▸ **MATERIAL PROVIDED**
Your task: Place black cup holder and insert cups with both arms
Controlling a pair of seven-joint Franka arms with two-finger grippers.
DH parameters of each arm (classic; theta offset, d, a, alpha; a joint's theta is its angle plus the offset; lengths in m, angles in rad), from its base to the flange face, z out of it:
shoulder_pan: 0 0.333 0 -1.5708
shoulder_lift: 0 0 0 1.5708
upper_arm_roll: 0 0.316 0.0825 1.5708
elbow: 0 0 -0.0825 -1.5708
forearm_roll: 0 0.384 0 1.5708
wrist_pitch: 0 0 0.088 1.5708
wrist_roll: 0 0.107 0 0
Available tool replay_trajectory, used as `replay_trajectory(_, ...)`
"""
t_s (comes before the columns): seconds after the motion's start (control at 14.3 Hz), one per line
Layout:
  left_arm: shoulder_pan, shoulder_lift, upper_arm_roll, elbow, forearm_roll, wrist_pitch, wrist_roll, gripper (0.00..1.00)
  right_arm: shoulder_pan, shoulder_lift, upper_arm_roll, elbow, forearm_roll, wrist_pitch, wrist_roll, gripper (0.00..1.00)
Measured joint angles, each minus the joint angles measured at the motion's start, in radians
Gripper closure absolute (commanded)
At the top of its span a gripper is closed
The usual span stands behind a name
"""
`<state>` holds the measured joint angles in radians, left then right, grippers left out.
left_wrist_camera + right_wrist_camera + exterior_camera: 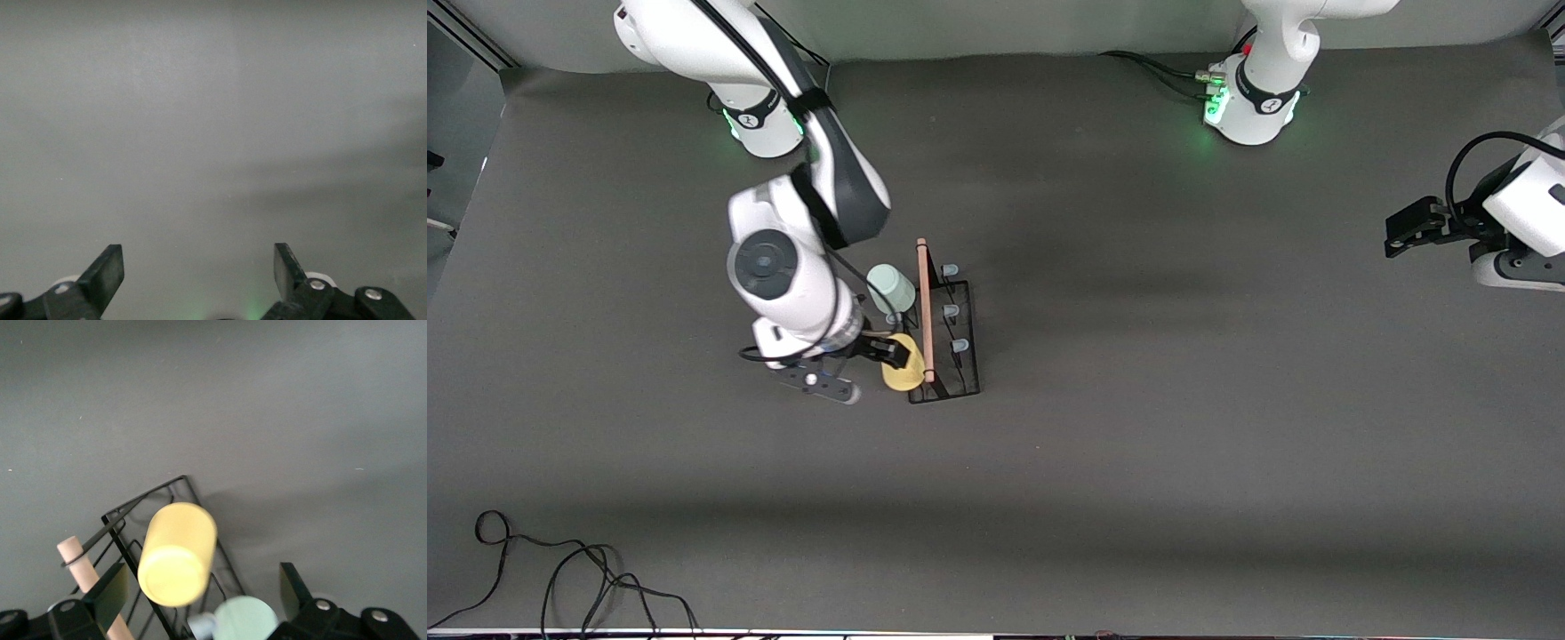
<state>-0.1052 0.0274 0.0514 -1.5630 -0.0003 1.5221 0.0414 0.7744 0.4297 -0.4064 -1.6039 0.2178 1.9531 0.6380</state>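
Observation:
The black cup holder (947, 342) stands mid-table with its wooden rod handle (925, 307) on top. A pale grey-green cup (891, 289) and a yellow cup (903, 366) sit tilted on pegs on its side toward the right arm's end. My right gripper (893, 354) is open at the yellow cup. In the right wrist view the yellow cup (177, 553) lies between the spread fingers of my right gripper (200, 577), touching neither, with the grey-green cup (243, 620) beside it. The light blue cup is out of view. My left gripper (1405, 229) waits open over the left arm's end; my left gripper (199, 257) is empty over bare table.
Three bare pegs with pale blue-grey tips (951, 311) stick out on the holder's side toward the left arm's end. Loose black cables (560, 569) lie at the table's near corner toward the right arm's end. The dark grey table (1183, 400) is bare around the holder.

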Motion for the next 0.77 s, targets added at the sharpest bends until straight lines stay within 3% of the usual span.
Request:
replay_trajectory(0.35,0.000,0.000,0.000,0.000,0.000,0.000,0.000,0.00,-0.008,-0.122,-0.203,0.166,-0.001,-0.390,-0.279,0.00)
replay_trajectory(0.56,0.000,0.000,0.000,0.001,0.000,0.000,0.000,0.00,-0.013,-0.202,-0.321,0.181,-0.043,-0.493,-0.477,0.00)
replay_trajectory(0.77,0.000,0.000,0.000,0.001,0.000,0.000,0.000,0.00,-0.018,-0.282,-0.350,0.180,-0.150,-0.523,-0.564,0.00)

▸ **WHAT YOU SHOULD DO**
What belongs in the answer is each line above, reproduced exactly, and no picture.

▸ **TASK RESPONSE**
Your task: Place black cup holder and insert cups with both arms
Controlling a pair of seven-joint Franka arms with two-finger grippers.
DH parameters of each arm (classic; theta offset, d, a, alpha; a joint's theta is its angle plus the offset; lengths in m, angles in rad), from its base to the flange face, z out of it:
shoulder_pan: 0 0.333 0 -1.5708
shoulder_lift: 0 0 0 1.5708
upper_arm_roll: 0 0.316 0.0825 1.5708
elbow: 0 0 -0.0825 -1.5708
forearm_roll: 0 0.384 0 1.5708
wrist_pitch: 0 0 0.088 1.5708
wrist_roll: 0 0.107 0 0
Available tool replay_trajectory, used as `replay_trajectory(_, ...)`
"""
t_s (comes before the columns): seconds after the motion's start (control at 14.3 Hz), one per line
Layout:
  left_arm: shoulder_pan, shoulder_lift, upper_arm_roll, elbow, forearm_roll, wrist_pitch, wrist_roll, gripper (0.00..1.00)
  right_arm: shoulder_pan, shoulder_lift, upper_arm_roll, elbow, forearm_roll, wrist_pitch, wrist_roll, gripper (0.00..1.00)
Measured joint angles, each minus the joint angles measured at the motion's start, in radians
Gripper closure absolute (commanded)
At the top of its span a gripper is closed
The usual span stands behind a name
"""
`<state>` holds the measured joint angles in radians, left then right, grippers left out.
left_wrist_camera + right_wrist_camera + exterior_camera: 
<state>-0.1052 0.0274 0.0514 -1.5630 -0.0003 1.5221 0.0414 0.7744 0.4297 -0.4064 -1.6039 0.2178 1.9531 0.6380</state>
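Observation:
The black cup holder (947, 342) stands mid-table with its wooden rod handle (925, 307) on top. A pale grey-green cup (891, 289) and a yellow cup (903, 366) sit tilted on pegs on its side toward the right arm's end. My right gripper (893, 354) is open at the yellow cup. In the right wrist view the yellow cup (177, 553) lies between the spread fingers of my right gripper (200, 577), touching neither, with the grey-green cup (243, 620) beside it. The light blue cup is out of view. My left gripper (1405, 229) waits open over the left arm's end; my left gripper (199, 257) is empty over bare table.
Three bare pegs with pale blue-grey tips (951, 311) stick out on the holder's side toward the left arm's end. Loose black cables (560, 569) lie at the table's near corner toward the right arm's end. The dark grey table (1183, 400) is bare around the holder.
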
Motion for the next 0.77 s, targets added at the sharpest bends until straight lines stay within 3% of the usual span.
Request:
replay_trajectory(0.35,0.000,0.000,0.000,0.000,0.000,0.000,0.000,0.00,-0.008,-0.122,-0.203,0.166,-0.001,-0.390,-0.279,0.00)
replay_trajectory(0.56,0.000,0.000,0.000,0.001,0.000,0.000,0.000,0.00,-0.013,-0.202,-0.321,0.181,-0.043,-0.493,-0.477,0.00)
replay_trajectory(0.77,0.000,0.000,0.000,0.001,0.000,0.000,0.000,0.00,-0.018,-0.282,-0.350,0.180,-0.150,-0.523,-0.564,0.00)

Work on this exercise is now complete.